Manifest captures build-time metadata. Stored as key/value rows in the manifest table; complex fields are JSON-encoded.

SchemaVersion policy: bumped on BREAKING changes only — i.e. changes that existing readers cannot transparently tolerate (renamed/removed fields, changed semantics, incompatible row layout). Additive optional fields with `omitempty` do NOT bump SchemaVersion: old readers ignore unknown JSON fields and unset optional fields decode as zero values. Example: the SrcRelPath field was added without a bump (1.0 → still 1.0) because empty SrcRelPath triggers the legacy back-compat branch in callers. Resist the urge to over-bump; spurious bumps force unnecessary rebuilds across all existing graph DBs.

type PendingRefRow ¶

type PendingRefRow struct {
	FilePath     string
	SrcID        string
	TargetQName  string
	EdgeType     string
	Line         int
	HintFile     string
	DispatchKind string
}

PendingRefRow is the storage wire shape for parse.PendingRef. Defined in persist (rather than reusing parse.PendingRef directly) so persist stays import-free of the parse package — buildpipe bridges the two when emitting from cold path or reloading for partial-cache rebuild.

G6 v3 (schema 1.5): persisting pending refs lets the partial path replay Pass 2 over the merged dirty + cached input set without re-parsing cached files. Without this table the cached-side pending refs were silently dropped (the v1/v2 cross-file edge regression).

DispatchKind (Track C P1b, schema 1.7): mirrors the edges table column — preserves the AST-time dispatch classification across the cache boundary. Empty for static `calls`.

type PostgresExporter ¶

type PostgresExporter struct{}

PostgresExporter reads a SQLite graph (via StoreReader) and pushes all nodes, edges and blobs to a PostgreSQL database in a single one-shot transfer. It is intentionally write-only: the target schema is created on first run (IF NOT EXISTS), so re-running against an already-populated database is idempotent at the DDL level but will conflict on PK inserts. Callers that need upsert semantics should truncate the target tables first.

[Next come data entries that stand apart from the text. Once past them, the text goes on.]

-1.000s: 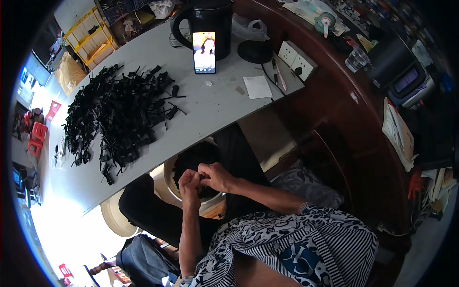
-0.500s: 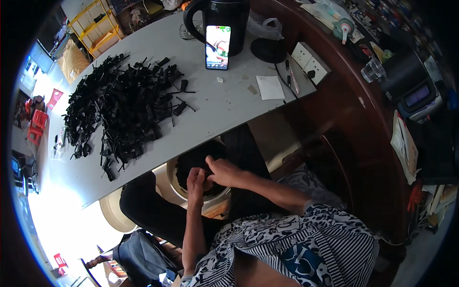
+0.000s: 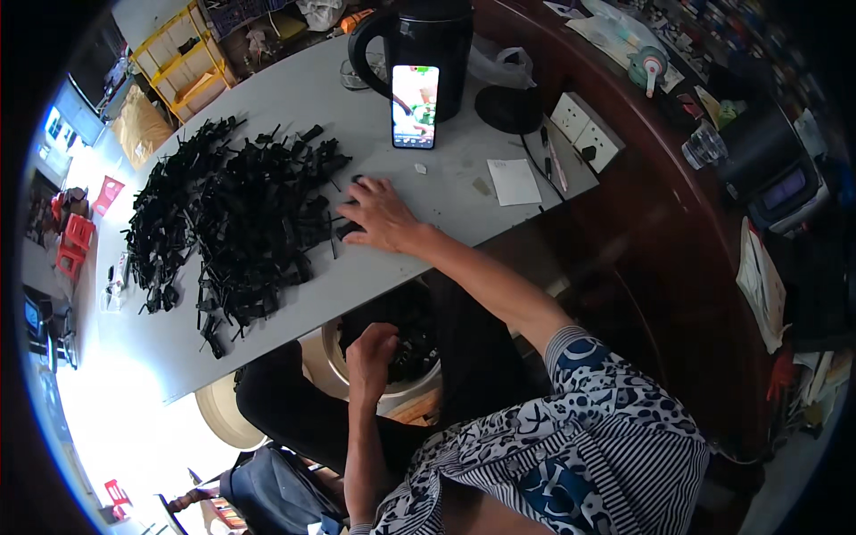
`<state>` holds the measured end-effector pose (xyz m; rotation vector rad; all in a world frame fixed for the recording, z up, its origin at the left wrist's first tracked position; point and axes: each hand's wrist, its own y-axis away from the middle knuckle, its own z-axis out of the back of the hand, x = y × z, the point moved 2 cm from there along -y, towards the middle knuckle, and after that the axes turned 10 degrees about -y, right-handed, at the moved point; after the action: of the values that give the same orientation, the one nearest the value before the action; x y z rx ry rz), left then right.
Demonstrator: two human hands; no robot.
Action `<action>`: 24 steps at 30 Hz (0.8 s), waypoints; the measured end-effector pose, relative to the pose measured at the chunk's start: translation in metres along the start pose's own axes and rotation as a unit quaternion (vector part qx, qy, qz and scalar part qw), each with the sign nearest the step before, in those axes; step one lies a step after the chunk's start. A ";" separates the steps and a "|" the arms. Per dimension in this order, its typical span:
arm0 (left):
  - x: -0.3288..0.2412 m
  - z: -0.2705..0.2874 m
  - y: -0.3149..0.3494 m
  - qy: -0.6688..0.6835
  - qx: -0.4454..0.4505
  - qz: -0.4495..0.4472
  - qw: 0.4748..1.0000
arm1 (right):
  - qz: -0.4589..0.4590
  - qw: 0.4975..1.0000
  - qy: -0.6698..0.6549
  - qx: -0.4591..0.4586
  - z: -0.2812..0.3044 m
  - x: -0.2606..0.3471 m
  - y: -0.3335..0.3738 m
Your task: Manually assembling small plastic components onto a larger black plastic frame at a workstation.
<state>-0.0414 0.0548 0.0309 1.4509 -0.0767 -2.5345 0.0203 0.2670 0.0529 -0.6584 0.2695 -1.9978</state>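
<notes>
The right hand (image 3: 382,217) reaches over the worktop (image 3: 473,198) at the right edge of a large heap of small black parts (image 3: 254,223); its grip is spread, fingers apart and pointing toward the heap, with a loose black part (image 3: 347,229) at the thumb side; whether the fingertips press on anything cannot be told. The left hand (image 3: 370,357) is below the near edge of the worktop, above the left side of a round pale basin (image 3: 421,387); its grip is curled in with the fingers bent, and whether something sits inside it cannot be told. More black parts (image 3: 412,343) lie in the basin, which is between the person's dark-trousered legs.

The heap covers the left half of the worktop, with thin stems sticking out at many angles; behind the right hand a lit phone (image 3: 415,107) stands upright just in front of a black kettle (image 3: 432,40); right of the kettle are a clear plastic bag (image 3: 506,67) and a round black base (image 3: 508,109); nearer lies a white slip of paper (image 3: 514,183), with a white socket strip (image 3: 584,132) beyond it at the right.
</notes>
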 end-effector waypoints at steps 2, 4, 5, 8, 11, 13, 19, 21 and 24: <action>-0.004 0.005 0.000 0.005 -0.008 -0.002 1.000 | 0.013 0.999 -0.001 -0.029 0.010 0.004 0.013; -0.010 0.011 -0.008 0.035 -0.023 -0.022 0.999 | 0.024 0.998 -0.001 -0.059 0.016 0.006 0.025; -0.012 0.012 -0.012 0.035 -0.021 -0.024 0.999 | 0.018 0.998 -0.011 -0.056 0.017 0.007 0.031; -0.023 0.016 -0.030 0.101 -0.028 0.003 0.994 | 0.013 0.998 -0.008 -0.056 0.025 0.012 0.040; -0.039 0.018 -0.046 0.159 -0.074 0.007 0.984 | 0.016 0.995 -0.017 -0.097 0.033 0.015 0.045; -0.047 0.017 -0.052 0.247 -0.105 0.002 0.963 | 0.016 0.990 -0.038 -0.134 0.037 0.020 0.051; -0.032 0.007 -0.055 0.377 -0.050 0.009 0.925 | -0.030 0.962 -0.225 -0.151 0.047 0.061 0.075; -0.029 0.003 -0.048 0.416 -0.048 0.036 0.908 | -0.037 0.957 -0.237 -0.161 0.041 0.059 0.088; -0.022 0.002 -0.040 0.445 -0.076 0.051 0.891 | -0.131 0.886 -0.400 -0.195 0.047 0.072 0.104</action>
<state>-0.0390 0.0984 0.0447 2.2872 0.1859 -1.5304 0.0963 0.1570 0.0697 -1.7873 0.0720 -1.7436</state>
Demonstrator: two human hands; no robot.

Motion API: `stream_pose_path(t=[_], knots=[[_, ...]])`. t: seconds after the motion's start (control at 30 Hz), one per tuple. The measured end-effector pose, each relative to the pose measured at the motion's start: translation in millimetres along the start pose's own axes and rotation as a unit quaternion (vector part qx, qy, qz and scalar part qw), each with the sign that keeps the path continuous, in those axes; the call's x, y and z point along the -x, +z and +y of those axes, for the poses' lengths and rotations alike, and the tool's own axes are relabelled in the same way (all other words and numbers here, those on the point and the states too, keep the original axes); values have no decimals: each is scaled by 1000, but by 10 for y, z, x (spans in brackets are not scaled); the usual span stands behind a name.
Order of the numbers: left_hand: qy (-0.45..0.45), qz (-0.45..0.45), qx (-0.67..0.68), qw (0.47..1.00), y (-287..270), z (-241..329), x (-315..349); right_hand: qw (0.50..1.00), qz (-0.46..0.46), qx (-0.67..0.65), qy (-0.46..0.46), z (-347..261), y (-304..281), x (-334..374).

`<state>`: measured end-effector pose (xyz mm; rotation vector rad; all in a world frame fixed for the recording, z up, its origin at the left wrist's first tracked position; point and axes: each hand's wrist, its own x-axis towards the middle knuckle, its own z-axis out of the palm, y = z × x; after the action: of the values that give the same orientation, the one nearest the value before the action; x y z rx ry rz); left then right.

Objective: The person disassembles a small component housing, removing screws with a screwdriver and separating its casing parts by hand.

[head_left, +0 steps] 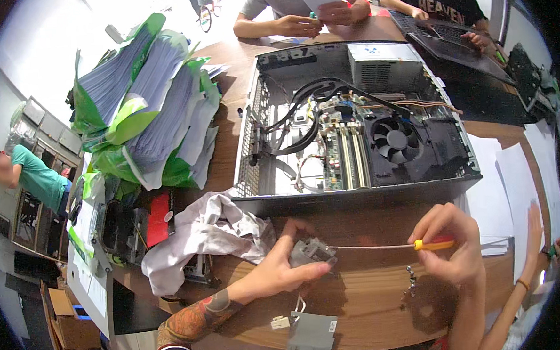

func (*PostgresExporter) Export ¶

func (e *PostgresExporter) Export(ctx context.Context, dsn string, store StoreReader, log *slog.Logger) error

Export reads all nodes, edges and blobs from store and inserts them into the PostgreSQL database reachable at dsn. It creates the schema on first call. The operation is not wrapped in a single transaction to keep memory pressure bounded; partial exports leave the target in a consistent (though potentially incomplete) state.

type SearchFTSOptions ¶

type SearchFTSOptions struct {
	// Language pushes a WHERE language = ? predicate into the SQL.
	// Empty string disables the predicate (no language filter).
	Language string

	// Mode selects how multi-token queries combine. The zero value
	// (empty string) preserves the historical OR-broadening behaviour:
	// rewriteFTSQuery joins tokens with FTS5 OR so any one match
	// surfaces a candidate, then BM25 + PageRank + usage rerank.
	//
	// Mode = "and" engages a post-FTS filter that drops hits whose
	// FTS-indexed columns (name + qualified_name + signature +
	// doc_comment) miss any query token. Mirrors the
	// pkg/evidence/BuildPack Mode="and" semantics so external
	// consumers see consistent AND behaviour across the search and
	// evidence surfaces. Implementation over-fetches (limit × 3,
	// floor 30) before filtering to preserve recall.
	//
	// Mode = "or" is accepted as a synonym of the zero value for
	// callers that want to be explicit. Any other value is treated
	// as "or" (forward-compatible — future modes are append-only).
	Mode string

	// NodeKinds restricts the result set to specific node types. The
	// zero value (nil slice) applies the *default symbol-only filter*:
	// search_text returns only the types that types.NodeType.IsSymbol
	// reports true for, which strips statement-level nodes
	// (IfStmt/LoopStmt/CallSite/ReturnStmt/SwitchStmt/AwaitPoint),
	// meta nodes (Commit/Hunk), and path-only nodes (Import/Export)
	// from FTS hits that match purely on the enclosing symbol's qname
	// prefix.
	//
	// To surface every node type the FTS index matched, pass an
	// explicit slice — typically types.AllNodeTypes() — or list the
	// specific kinds you need. An empty (non-nil) slice is treated
	// the same as nil and applies the default symbol filter; callers
	// that mean "match nothing" should not call SearchFTS at all.
	NodeKinds []types.NodeType
}

SearchFTSOptions configures filter push-down for StoreReader.SearchFTS. Zero value means "no filter" — every match passes through.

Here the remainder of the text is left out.